Hart indicates that the drug makes knew or should have known about the link between Zantac and colon cancer side effects, yet failed to disclose the information to consumers, doctors and regulators, continuing to market and sell the drug to millions of people.
“To be clear, this is not a contamination case—the levels of NDMA that researchers are seeing in Zantac is not the product of some manufacturing error,” Hart’s lawsuit states. “The high levels of NDMA observed in Zantac is a function of the ranitidine molecule and the way it breaks down in the human digestive system.”
In September, the online pharmacy Valisure filed a Citizens Petition with the FDA, calling for all versions of Zantac to be recalled from the market, after testing confirmed that NDMA was created due to the inherent structure of the active pharmaceutical ingredient in the heartburn drug, indicating that all users may be exposed to unacceptably high levels of the cancer-causing chemical.
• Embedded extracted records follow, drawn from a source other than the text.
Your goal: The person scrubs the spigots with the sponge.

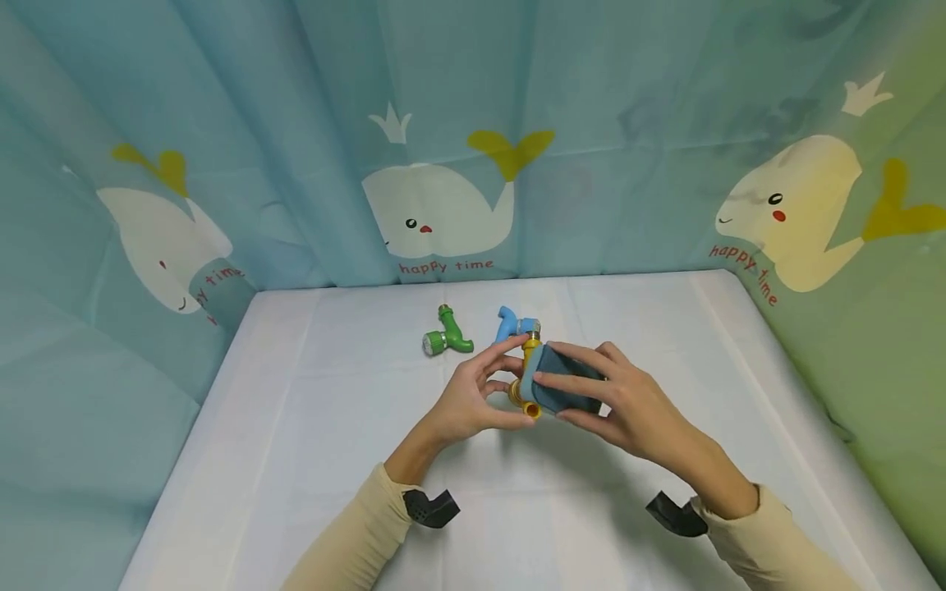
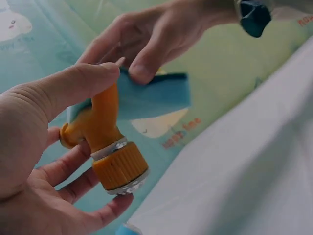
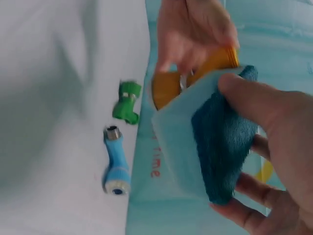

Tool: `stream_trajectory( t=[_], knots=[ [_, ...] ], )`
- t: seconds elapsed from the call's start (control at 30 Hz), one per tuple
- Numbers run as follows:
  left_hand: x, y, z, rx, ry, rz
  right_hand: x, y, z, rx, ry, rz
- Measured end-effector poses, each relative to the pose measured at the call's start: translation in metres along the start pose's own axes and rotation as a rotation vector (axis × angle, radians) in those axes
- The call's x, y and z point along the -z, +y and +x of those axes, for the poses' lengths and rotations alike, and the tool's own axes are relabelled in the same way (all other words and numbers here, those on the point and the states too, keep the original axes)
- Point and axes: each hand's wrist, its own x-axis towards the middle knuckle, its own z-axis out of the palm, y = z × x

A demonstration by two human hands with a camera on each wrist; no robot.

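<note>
My left hand [image 1: 467,398] grips a yellow plastic tap [image 2: 103,127] between thumb and fingers, raised above the table. The tap's ribbed knob points downward in the left wrist view. Pinched in my right hand [image 1: 643,402] is a blue sponge [image 3: 183,134] with a darker, rough-looking side [image 3: 225,147]. The sponge's lighter side lies against the yellow tap and hides part of it in the head and right wrist views. Just beyond the hands, a light blue tap [image 1: 508,325] lies on the table, partly covered by the left fingers and yellow tap.
A green tap [image 1: 451,335] lies to the left of the blue one. Under them is a table with a white cover [image 1: 318,460]. Blue-green curtains [image 1: 310,164] printed with whales stand along the back and sides. A black wrist device [image 1: 431,508] sits at each sleeve.
</note>
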Motion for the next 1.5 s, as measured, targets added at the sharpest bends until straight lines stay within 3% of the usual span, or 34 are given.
stream_trajectory(
  t=[0.2, 0.3, 0.37, 0.47, 0.57, 0.63, 0.73, 0.9, 1.07, 1.27, 1.37, 1.5],
  knots=[
    [-0.001, 0.001, -0.002, -0.018, -0.041, -0.004, -0.001, 0.012, 0.01, -0.088, 0.065, -0.045],
    [-0.001, 0.0, -0.004, -0.018, -0.057, 0.011, -0.003, 0.021, 0.014, -0.141, 0.08, 0.007],
    [0.0, 0.0, -0.005, -0.027, -0.07, 0.026, -0.003, 0.028, 0.015, -0.178, 0.062, 0.108],
    [0.002, 0.002, -0.006, -0.042, -0.108, 0.055, 0.002, 0.04, 0.017, -0.248, -0.014, 0.398],
    [0.004, 0.004, -0.006, -0.052, -0.168, 0.068, 0.01, 0.053, 0.018, -0.291, -0.153, 0.662],
    [0.004, 0.004, -0.007, -0.049, -0.204, 0.066, 0.015, 0.061, 0.019, -0.295, -0.257, 0.737],
    [0.003, 0.003, -0.008, -0.034, -0.237, 0.046, 0.022, 0.07, 0.02, -0.278, -0.355, 0.733],
    [0.001, 0.001, -0.007, -0.019, -0.266, 0.049, 0.027, 0.076, 0.025, -0.289, -0.373, 0.747],
    [0.0, 0.0, -0.009, -0.004, -0.292, 0.055, 0.023, 0.082, 0.028, -0.344, -0.531, 0.694],
    [0.002, 0.0, -0.008, 0.0, -0.291, 0.043, 0.025, 0.08, 0.03, -0.333, -0.5, 0.718],
    [0.003, 0.0, -0.009, 0.011, -0.295, 0.009, 0.023, 0.078, 0.03, -0.352, -0.516, 0.649],
    [0.002, 0.001, -0.007, 0.001, -0.286, 0.017, 0.025, 0.078, 0.026, -0.362, -0.433, 0.66]
  ],
)
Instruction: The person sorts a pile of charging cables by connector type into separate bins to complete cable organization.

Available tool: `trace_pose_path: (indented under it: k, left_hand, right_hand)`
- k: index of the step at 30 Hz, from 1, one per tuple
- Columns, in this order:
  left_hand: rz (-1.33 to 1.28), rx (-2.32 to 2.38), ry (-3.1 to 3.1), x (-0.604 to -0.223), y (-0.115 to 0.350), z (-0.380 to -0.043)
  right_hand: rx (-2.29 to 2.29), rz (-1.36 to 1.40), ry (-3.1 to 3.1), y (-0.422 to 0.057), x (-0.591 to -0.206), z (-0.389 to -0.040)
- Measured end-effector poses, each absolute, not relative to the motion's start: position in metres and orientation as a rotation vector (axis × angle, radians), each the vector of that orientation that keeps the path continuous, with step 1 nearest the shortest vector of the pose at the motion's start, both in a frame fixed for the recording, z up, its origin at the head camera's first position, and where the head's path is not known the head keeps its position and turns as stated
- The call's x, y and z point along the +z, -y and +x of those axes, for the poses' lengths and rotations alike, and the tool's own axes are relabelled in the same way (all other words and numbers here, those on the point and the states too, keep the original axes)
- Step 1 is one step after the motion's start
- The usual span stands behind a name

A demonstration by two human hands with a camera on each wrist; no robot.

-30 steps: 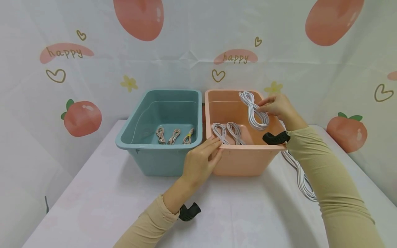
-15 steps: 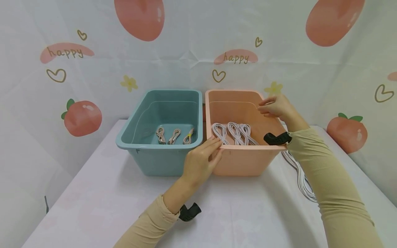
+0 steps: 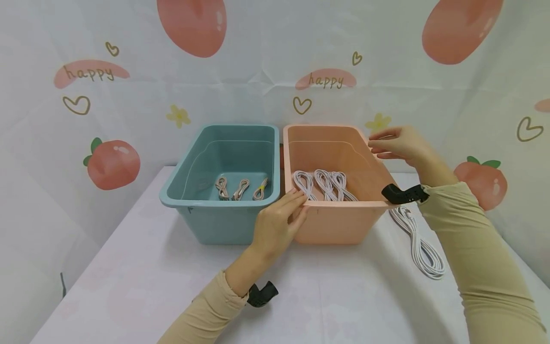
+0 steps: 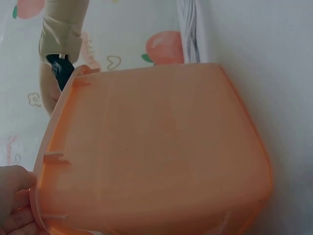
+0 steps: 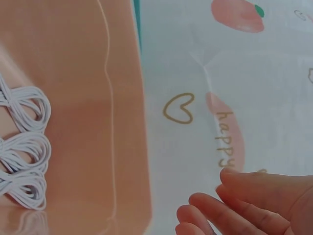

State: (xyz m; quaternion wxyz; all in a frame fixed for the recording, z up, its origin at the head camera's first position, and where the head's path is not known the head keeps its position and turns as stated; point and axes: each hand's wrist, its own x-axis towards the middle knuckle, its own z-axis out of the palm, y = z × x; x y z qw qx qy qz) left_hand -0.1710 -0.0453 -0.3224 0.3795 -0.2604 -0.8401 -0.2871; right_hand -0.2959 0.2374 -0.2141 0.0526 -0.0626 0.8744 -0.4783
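My left hand (image 3: 277, 224) holds the near left corner of the peach-orange bin (image 3: 335, 224), fingers at the rim and thumb below; the left wrist view shows fingertips at the bin's rim (image 4: 36, 200). My right hand (image 3: 401, 144) is held by the bin's far right rim, fingers loosely spread and nothing in them, as the right wrist view also shows. Three bundled white cables (image 3: 304, 184) lie side by side on the bin's floor. Another, longer white cable bundle (image 3: 423, 248) lies on the table to the right of the bin.
A blue-green bin (image 3: 219, 222) stands directly left of the orange one, with three small bundled cables (image 3: 241, 189) inside. A white cloth backdrop (image 3: 258, 57) printed with fruit and hearts hangs behind. White cloth covers the table (image 3: 322, 296).
My right hand let go of a white cable bundle, which now lies beside the other two in the orange bin, then moved right toward the rim. The left hand stayed put.
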Motion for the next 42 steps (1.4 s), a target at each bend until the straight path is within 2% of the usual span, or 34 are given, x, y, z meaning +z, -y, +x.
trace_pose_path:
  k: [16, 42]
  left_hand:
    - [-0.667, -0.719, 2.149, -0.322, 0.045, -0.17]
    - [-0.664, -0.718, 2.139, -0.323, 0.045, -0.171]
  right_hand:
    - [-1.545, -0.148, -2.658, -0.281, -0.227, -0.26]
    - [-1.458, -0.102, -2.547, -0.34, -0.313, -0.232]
Since the information was publicly released, dozens of Zantac cancer lawsuits have been filed by individuals throughout the United States, each involving similar allegations that plaintiffs developed kidney cancer, stomach cancer, bladder cancer, colorectal cancer, esophageal cancer or other cancers along the digestive tract, as ranitidine contained in Zantac broke down into NDMA inside the body.
As lawyers continue to investigate potential Zantac cancer claims over the coming months and years, it is widely expected that thousands of lawsuits will be brought throughout the federal court system.